● **Directions**
Below are some records. Copy every line in them that holds "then".

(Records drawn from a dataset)
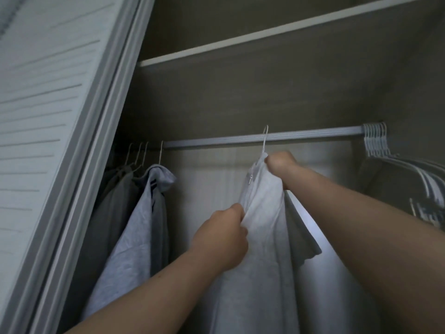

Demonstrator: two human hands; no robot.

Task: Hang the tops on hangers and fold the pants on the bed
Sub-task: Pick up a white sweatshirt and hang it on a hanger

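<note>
A white zip-up top [262, 213] hangs on a thin wire hanger [264, 138] whose hook is over the closet rail [301, 136]. My right hand [280, 165] grips the top at its collar, just under the hook. My left hand [221, 237] pinches the front edge of the white top lower down, near the zipper. To the left, a light grey hooded top [142, 213] and darker grey tops [113, 194] hang on wire hangers on the same rail.
A white louvred sliding door [48, 116] stands at the left. A shelf [265, 34] runs above the rail. At the rail's right end hang several white plastic hangers [375, 138] and dark striped garments [409, 184].
</note>
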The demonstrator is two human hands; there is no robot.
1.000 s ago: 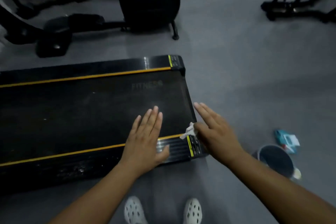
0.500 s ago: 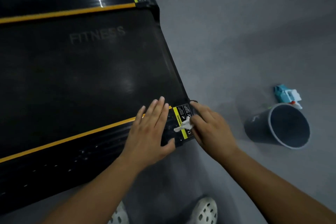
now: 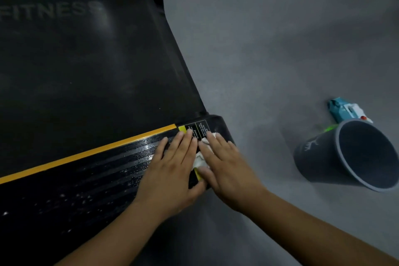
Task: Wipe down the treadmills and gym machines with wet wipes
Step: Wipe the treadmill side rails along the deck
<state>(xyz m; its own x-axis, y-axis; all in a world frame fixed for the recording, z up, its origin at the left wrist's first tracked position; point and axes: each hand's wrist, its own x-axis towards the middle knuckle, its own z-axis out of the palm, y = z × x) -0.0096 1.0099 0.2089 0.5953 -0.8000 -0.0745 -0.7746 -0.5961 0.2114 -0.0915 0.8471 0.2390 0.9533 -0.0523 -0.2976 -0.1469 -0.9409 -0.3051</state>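
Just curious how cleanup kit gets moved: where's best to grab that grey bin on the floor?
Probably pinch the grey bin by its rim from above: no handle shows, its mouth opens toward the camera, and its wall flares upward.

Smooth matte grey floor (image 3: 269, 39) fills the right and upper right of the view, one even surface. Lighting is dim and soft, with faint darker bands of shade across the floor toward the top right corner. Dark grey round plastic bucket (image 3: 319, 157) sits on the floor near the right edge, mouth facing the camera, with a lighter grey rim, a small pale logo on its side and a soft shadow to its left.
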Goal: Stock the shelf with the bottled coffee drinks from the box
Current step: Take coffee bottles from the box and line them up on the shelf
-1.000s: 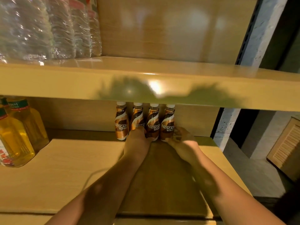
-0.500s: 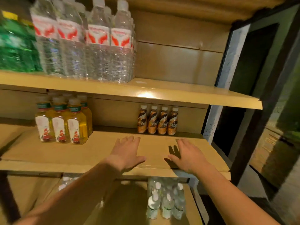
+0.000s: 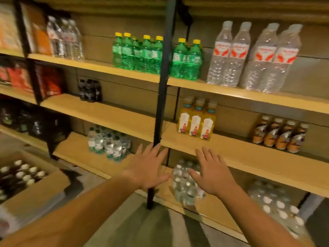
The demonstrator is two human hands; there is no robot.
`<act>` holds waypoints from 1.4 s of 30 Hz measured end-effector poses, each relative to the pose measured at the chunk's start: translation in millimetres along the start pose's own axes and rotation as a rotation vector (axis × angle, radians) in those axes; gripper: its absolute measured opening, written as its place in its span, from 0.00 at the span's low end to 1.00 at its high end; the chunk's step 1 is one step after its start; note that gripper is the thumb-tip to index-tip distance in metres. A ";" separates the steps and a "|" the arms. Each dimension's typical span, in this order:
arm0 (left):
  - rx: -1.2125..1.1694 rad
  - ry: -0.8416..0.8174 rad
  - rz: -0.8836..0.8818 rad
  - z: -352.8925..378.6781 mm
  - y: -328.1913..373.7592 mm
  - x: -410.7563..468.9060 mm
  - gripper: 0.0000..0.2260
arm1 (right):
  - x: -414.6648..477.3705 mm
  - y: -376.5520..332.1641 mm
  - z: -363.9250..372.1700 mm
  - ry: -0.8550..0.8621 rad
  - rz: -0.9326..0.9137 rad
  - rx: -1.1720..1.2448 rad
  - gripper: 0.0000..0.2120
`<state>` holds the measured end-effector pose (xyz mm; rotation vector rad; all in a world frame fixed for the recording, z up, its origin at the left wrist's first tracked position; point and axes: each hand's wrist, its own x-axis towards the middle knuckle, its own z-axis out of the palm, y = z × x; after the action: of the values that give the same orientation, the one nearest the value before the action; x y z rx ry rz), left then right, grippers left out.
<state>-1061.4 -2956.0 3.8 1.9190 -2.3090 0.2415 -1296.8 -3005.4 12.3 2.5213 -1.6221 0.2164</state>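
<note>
Several brown bottled coffee drinks [image 3: 279,135] stand in a row at the back right of the wooden shelf [image 3: 249,154]. My left hand [image 3: 148,166] and my right hand [image 3: 212,172] hover in the air in front of the shelf's edge, fingers spread, holding nothing. A cardboard box [image 3: 30,191] at the lower left holds several more dark bottles with white caps [image 3: 21,173].
A black upright post [image 3: 160,111] splits the shelving just behind my left hand. Yellow drink bottles [image 3: 196,122] stand left of the coffee. Green bottles [image 3: 154,54] and water bottles [image 3: 252,57] fill the shelf above. Small water bottles [image 3: 108,141] sit lower down.
Both hands left the coffee bottles on the shelf and drew back empty. The view pulled away and swung left, bringing the box into sight.
</note>
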 end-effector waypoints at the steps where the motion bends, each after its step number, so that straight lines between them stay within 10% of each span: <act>1: 0.020 -0.010 -0.051 0.7 -28.8 -19.3 0.40 | 10.3 -35.5 5.0 -0.006 -0.048 0.019 0.37; 14: 0.146 -0.156 -0.625 33.0 -370.5 -235.4 0.39 | 151.4 -446.7 94.6 -0.088 -0.622 0.193 0.35; 25: 0.072 -0.309 -0.705 108.5 -627.3 -262.7 0.40 | 272.8 -651.8 213.8 -0.258 -0.638 0.270 0.35; 31: -0.157 -0.416 -0.620 188.1 -747.4 -239.1 0.43 | 295.8 -721.9 279.1 -0.372 -0.389 0.399 0.34; 42: -0.976 -0.662 -0.625 325.6 -842.1 -158.0 0.35 | 296.0 -799.8 358.7 -0.494 0.648 0.982 0.24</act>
<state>-203.8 -3021.1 -312.9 2.0845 -1.3758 -1.4473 -430.0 -3009.0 -311.2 2.6146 -3.1384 0.6208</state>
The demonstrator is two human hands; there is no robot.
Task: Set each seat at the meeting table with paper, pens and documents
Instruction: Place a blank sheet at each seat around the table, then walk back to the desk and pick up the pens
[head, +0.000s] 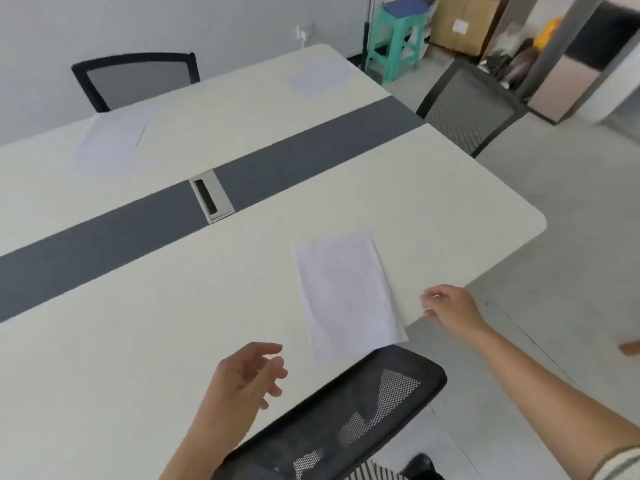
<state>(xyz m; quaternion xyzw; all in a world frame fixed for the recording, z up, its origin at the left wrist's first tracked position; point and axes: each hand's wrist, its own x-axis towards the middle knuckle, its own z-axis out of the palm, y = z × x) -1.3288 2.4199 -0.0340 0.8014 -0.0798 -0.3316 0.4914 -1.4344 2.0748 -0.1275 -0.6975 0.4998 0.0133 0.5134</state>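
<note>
Although three sheets of paper already lie out, the job looks only partly done. On the worktop the near sheet lies flat in front of the near chair, its lower end close to the worktop's edge, just beyond the chair's back. Across the dark centre strip, a second sheet sits before the far chair, and a third sheet lies toward the far right corner (faint against the pale surface, so I cannot tell whether it is one page or several). A thin dark line along the second sheet's right edge might be a pen, but it is too blurred to say. Otherwise no pen shows, nor anything I can tell apart as a document, so I judge those rounds not yet made. The end chair has no paper directly before it.

The left hand hovers over the worktop left of the near sheet, fingers loosely spread and slightly curled, holding nothing. The right hand hangs at the worktop's edge just right of that sheet, fingers loosely curled, empty and apparently clear of the paper.
</note>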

● **Worked solution**
`<state>` holds the measured end-effector pose (xyz mm; rotation vector rad; all in a world frame fixed for the recording, z up, its origin at the left wrist's first tracked position; point and axes: each hand's wrist, its own x-axis towards the middle knuckle, its own z-axis out of the palm, y = z × x; after the action: of the values that give the same orientation, the one nearest the value before the action; x y z rx ry rz), left then right, grippers left out.
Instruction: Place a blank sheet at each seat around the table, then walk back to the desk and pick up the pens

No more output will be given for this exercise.